◆ DESCRIPTION OF THE TASK: Restate the listing word for word. Stop at the line that holds "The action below", include it, and leave out all pictures.

◆ GIVEN INFORMATION:
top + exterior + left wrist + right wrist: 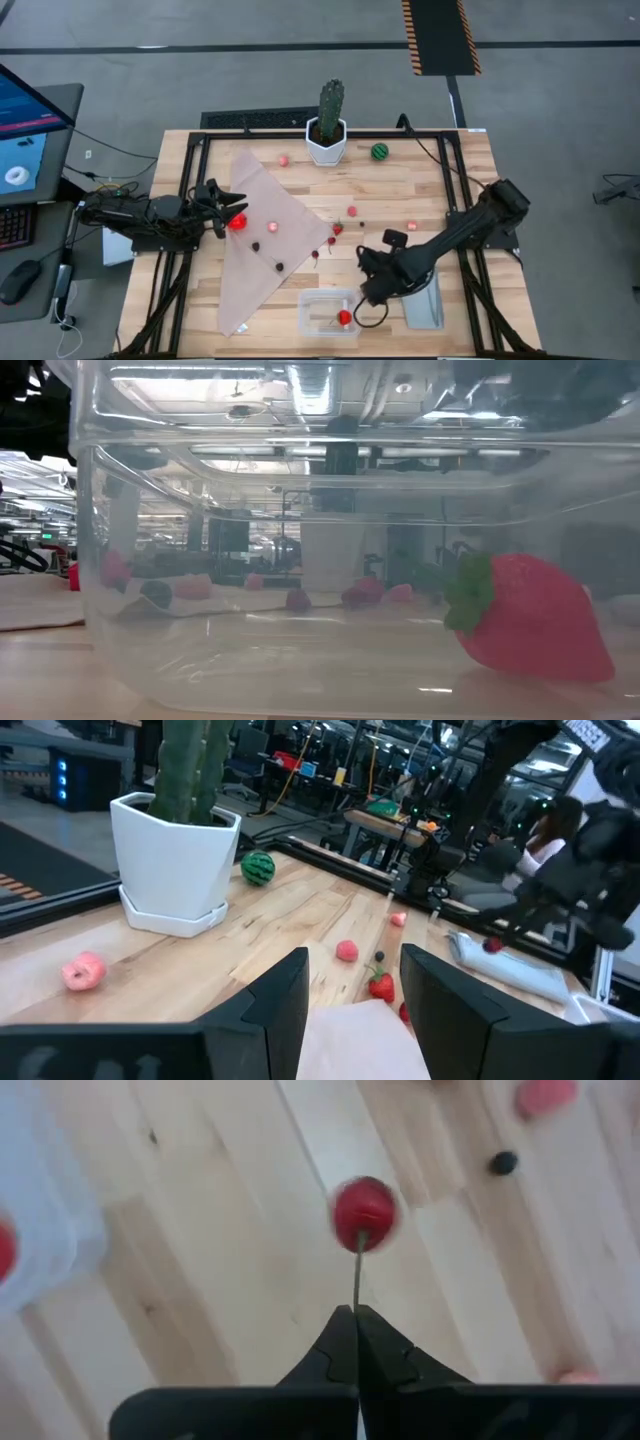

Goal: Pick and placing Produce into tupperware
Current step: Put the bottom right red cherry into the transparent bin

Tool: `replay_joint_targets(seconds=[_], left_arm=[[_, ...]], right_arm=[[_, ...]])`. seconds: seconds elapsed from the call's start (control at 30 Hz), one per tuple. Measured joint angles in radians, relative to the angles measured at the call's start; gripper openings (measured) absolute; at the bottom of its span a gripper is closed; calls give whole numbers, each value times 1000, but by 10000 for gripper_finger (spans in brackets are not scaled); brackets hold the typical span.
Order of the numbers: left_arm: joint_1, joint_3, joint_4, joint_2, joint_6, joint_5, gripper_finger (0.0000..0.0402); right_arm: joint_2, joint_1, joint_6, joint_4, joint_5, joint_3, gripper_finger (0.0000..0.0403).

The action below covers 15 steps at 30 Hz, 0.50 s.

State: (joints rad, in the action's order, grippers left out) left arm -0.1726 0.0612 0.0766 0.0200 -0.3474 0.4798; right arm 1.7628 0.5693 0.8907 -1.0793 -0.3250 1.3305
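The clear tupperware [328, 312] stands near the table's near edge and fills the low view [300, 560]. One red strawberry [530, 620] lies on its floor. My right gripper [372, 292] hovers just right of the tub, shut on a red cherry [363, 1210]. My left gripper [352, 1010] is open over the left part of the beige cloth [270, 235]. A red strawberry [238, 222] shows at its tips from above; the wrist view shows only cloth between the fingers. More produce lies scattered on cloth and wood, and the green striped ball [380, 152] sits near the far edge. My right gripper pinches the cherry's thin stem [357, 1285] between the very ends of its two fingers, coming from above and pointing down. The fruit hangs beyond the fingertips over bare wood beside the tub's wall [40, 1210]. My left gripper: I cannot tell whether it touches the strawberry at its tips.
A tall cactus in a white pot [328, 125] stands at the far edge's middle. The flat grey-blue lid [425, 300] lies right of the tub, under my right arm. A black frame rims the table. A person sits in the room beyond the table [545, 840].
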Motion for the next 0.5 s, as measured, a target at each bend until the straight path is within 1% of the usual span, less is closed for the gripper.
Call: replay_joint_targets(seconds=[0.03, 0.13, 0.23, 0.43, 0.5], left_arm=[[0, 0, 2, 5, -3, 0, 149], [0, 0, 0, 10, -6, 1, 149], [0, 0, 1, 14, -7, -2, 149], [0, 0, 1, 17, -8, 0, 149], [0, 0, 1, 17, -8, -1, 149]], right_arm=[[-12, 4, -18, 23, -2, 9, 11], [-53, 20, -82, 178, 3, 18, 12], [-64, 32, -130, 327, 34, 19, 14], [2, 44, -158, 465, 105, 19, 12], [26, 46, -159, 485, 120, 18, 15]])
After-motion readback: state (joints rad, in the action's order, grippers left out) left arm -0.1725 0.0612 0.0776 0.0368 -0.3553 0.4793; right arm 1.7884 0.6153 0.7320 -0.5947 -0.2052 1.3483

◆ RESULT:
top + exterior + left wrist + right wrist: 

Goal: Pick and placing Produce into tupperware
Current step: Put the bottom right red cherry into the transparent bin

Tool: `replay_joint_targets(seconds=[_], left_arm=[[_, ...]], right_arm=[[_, ...]])`. seconds: seconds elapsed from the call's start (control at 30 Hz), one per tuple. Measured joint angles in radians, relative to the angles measured at the call's start; gripper openings (measured) absolute; at the bottom of its span a gripper is closed; calls give whole numbers, each value times 1000, but by 10000 for gripper_finger (spans in brackets are not scaled); brackets hold the typical span.
Order of the numbers: left_arm: joint_1, joint_3, joint_4, joint_2, joint_6, joint_5, gripper_finger (0.0000..0.0402); right_arm: joint_2, joint_1, joint_6, joint_4, joint_5, joint_3, gripper_finger (0.0000..0.0403).

The action below covers 15 steps at 30 Hz, 0.50 s.

What is written here forms the complete answer.